Meet-Up Recap: Data Science at Scale with Spark

Summary: Dean Wampler from Lightbend presented at the Direct Supply MSOE offices on Tuesday, 4/5/2016.  Dean covered a high-level overview of Spark and its benefits (business logic is focus of code and it’s faster).  Those wanting to learn more should pick up Learning Spark at O’Reilly books.

Dean’s Slide Deck.  Dean’s Books at O’Reilly.  Dean’s website / collection of talks.

Dean Wampler at Data Science at Scale with Spark


  • Milwaukee Big Data Meetup was held on 4/5/2016 and graciously hosted by Randy Kirk at the Direct Supply Offices.
  • Majority of audience is in the incubator phase of starting a Big Data project.
  • Which makes sense when 61% of people talking about Hadoop are just starting out.
  • Lots of enthusiasm in the room.  Lots of smart people in the room.
  • Hoping a few people will volunteer to do at least a brief presentation in the future!
  • Dean recommended Learning Spark as the book to start with.

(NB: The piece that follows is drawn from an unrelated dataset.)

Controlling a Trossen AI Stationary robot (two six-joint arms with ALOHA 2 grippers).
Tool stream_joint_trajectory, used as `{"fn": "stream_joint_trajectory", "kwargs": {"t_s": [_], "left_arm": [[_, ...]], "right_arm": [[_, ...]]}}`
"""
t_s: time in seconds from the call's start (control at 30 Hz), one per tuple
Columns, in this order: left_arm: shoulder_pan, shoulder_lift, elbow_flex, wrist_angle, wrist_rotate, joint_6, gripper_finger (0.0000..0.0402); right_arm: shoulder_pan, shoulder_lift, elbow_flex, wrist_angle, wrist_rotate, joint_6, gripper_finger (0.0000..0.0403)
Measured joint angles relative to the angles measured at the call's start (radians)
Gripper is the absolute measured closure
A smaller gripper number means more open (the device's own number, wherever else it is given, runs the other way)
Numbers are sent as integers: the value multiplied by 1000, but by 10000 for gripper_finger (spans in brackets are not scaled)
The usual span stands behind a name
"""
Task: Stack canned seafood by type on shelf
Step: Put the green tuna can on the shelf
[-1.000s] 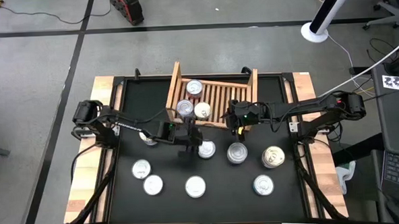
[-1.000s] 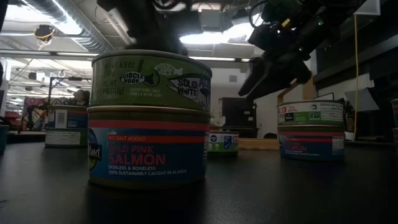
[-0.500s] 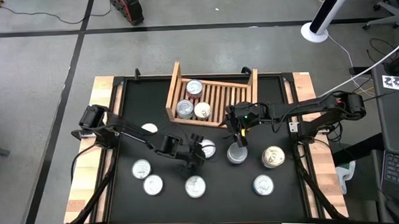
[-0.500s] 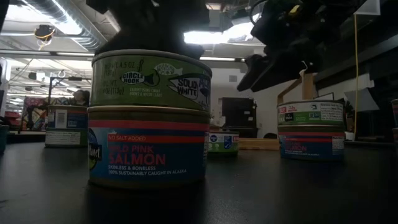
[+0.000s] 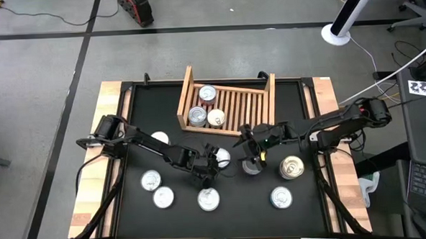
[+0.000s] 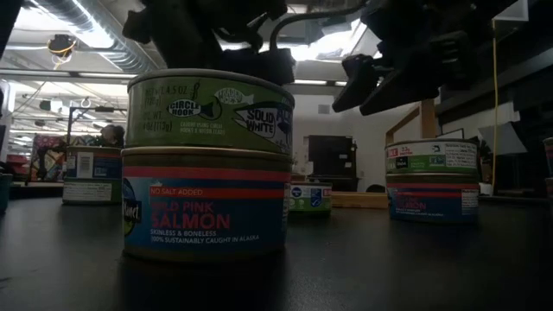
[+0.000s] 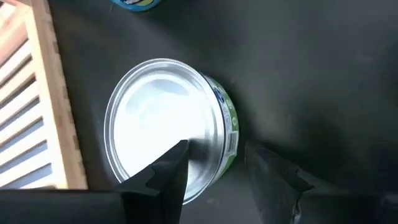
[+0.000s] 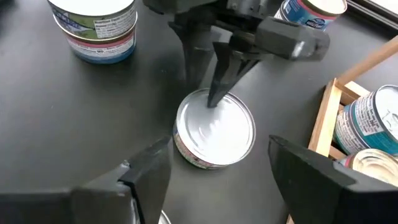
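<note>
looking straight down, the wooden shelf [image 5: 226,99] sits at the table's far middle with three tins [image 5: 208,117] on its slats. just in front of the shelf, the left gripper [image 5: 209,165] reaches over a tin [image 5: 221,158], while the right gripper [image 5: 252,151] hangs over a neighbouring tin [image 5: 252,166].

from table height, a green-labelled tin [image 6: 210,112] rests on a salmon tin [image 6: 205,204], both arms dark above them.

the left wrist camera shows its fingers [image 7: 163,177] apart, straddling the green-sided tin's [image 7: 168,127] rim beside the shelf's side board [image 7: 57,99], not yet clamped.

the right wrist camera shows its fingers [image 8: 144,172] spread wide and empty, the left gripper [image 8: 214,84] touching that tin's [image 8: 215,129] lid near the shelf [image 8: 333,118].
</note>
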Motion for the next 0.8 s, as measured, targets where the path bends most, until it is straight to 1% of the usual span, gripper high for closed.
{"fn": "stream_joint_trajectory", "kwargs": {"t_s": [0.1, 0.2, 0.4, 0.47, 0.6, 0.8], "left_arm": [[1, 7, 1, 3, -22, 25, 281], [0, 9, 2, 5, -34, 32, 318], [0, 8, 3, 18, -42, 31, 390], [1, 10, 1, 39, -41, 27, 397], [2, 12, 0, 74, -36, 21, 398], [19, 12, -1, 100, -26, -98, 400]], "right_arm": [[21, 0, 0, -2, 48, 0, 141], [32, 0, 0, -2, 85, 0, 141], [37, 0, 0, -2, 101, 0, 141], [37, 0, 0, -2, 101, 0, 141], [37, 0, 0, -2, 101, 0, 141], [37, 6, 0, -2, 101, 0, 141]]}}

About the Speaker: Dean Wampler

Dean Wampler (LinkedIn) is a three time author, Spark contributor, and CTO at Lightbend.  Dean is more involved in the Chicago Hadoop community.  He made a special trip up to Milwaukee on April 5th in order to present on his experiences.

Dean was an excellent speaker and obviously well versed in the history, strengths, and weaknesses of the many big data technologies available today.  He even created a Spark Workshop project on GitHub for those getting started.

Personally, I appreciated his emphasis on the elegance of Scala (and functional) code.  A key component to his presentation was how bulky a java MapReduce script is relative to a Scala Spark script (lots of references to sacrificing chickens to the Hadoop gods).

Key Takeaways

Based on some post-presentation conversations, everyone took away a little something (a little inspiration, more confidence, some new contacts, etc.).  Here are some of the key ideas I walked away with.

The Big Data Environment

Dean Wampler's Big Data Environment

  • Functional programming takes programming back to its mathematical roots.
  • Big Data is the killer app for functional programming.
  • For R programmers, we should check out
  • The environment has been changing and maturing
    • MapReduce was a pain to write in Java.
    • Hive (SQL-like tool) was one of the first higher level languages to abstract MapReduce code.
    • PIG came out of Yahoo and offered some more data transformation.
    • Scalding was elegant but suffered from still being batch based.
    • Spark and its Scala implementation provides a elegant and concise way to build machine learning pipelines.  Business logic is the focus!


  • Faster than Hadoop, implemented in Scala, works in-memory rather than disk.
  • Let’s you use Scala, Java, Python with very few limitations.
  • Has SQL support with Hive and its own SQL Context.
  • Doesn’t start running until you write a file.
    • It uses a Directed Acyclic Graph to keep track of the data flow.
    • This is a key feature that allows Spark to be resilient against crashed nodes.
  • You can use tools like Jupyter or Zepplin to create scripts.
  • The MLlib and GraphX tools, built into Spark, offer machine learning and graph processing for a broad set of algorithms.
  • Offers the ability to process streams of data every N seconds.

RDDs and DataFrame API

Comparing Spark RDDs vs DataFrames

Spark RDD and DataFrame comparison from Databricks’ 2/17/15 blog post.

Dean briefly described Resilient Distributed Datasets (RDDs) and DataFrames in Spark.

  • RDDs follow the HDFS model.  A file is spread across nodes but acts like one file.
  • DataFrames are more like tables with column names you can reference.
  • Dean emphasizes using DataFrames when possible.
  • They’re faster and more efficient with recent updates (1.5?)

Q&A Session

Question: Does Spark offer bipartite graphs?

  • Doesn’t look like a single command / built-in type (SO)

Question: If you’re using Spark’s streaming every N seconds, what happens if your processing takes longer than the N second window?

  • Spark will start building a queue of tasks every N seconds.
  • However, if it never picks up speed in processing, eventually you’ll run out of memory.

Question: For new Big Data users, do most people start with an IT project or a business project?

  • Most people start out with an IT related project (storing or processing data).
  • Even if you start with a business problem, you have to solve the IT issues anyway.
  • Most people starting out can just spin up some clusters on AWS

Question: Are there features not yet implemented in the Python implementation of Spark?

  • Per Dean, Python should be pretty much all caught up by now.

Bottom Line: Great meetup!  Great discussion afterwards.  Learned a few new things and walked away charged for more.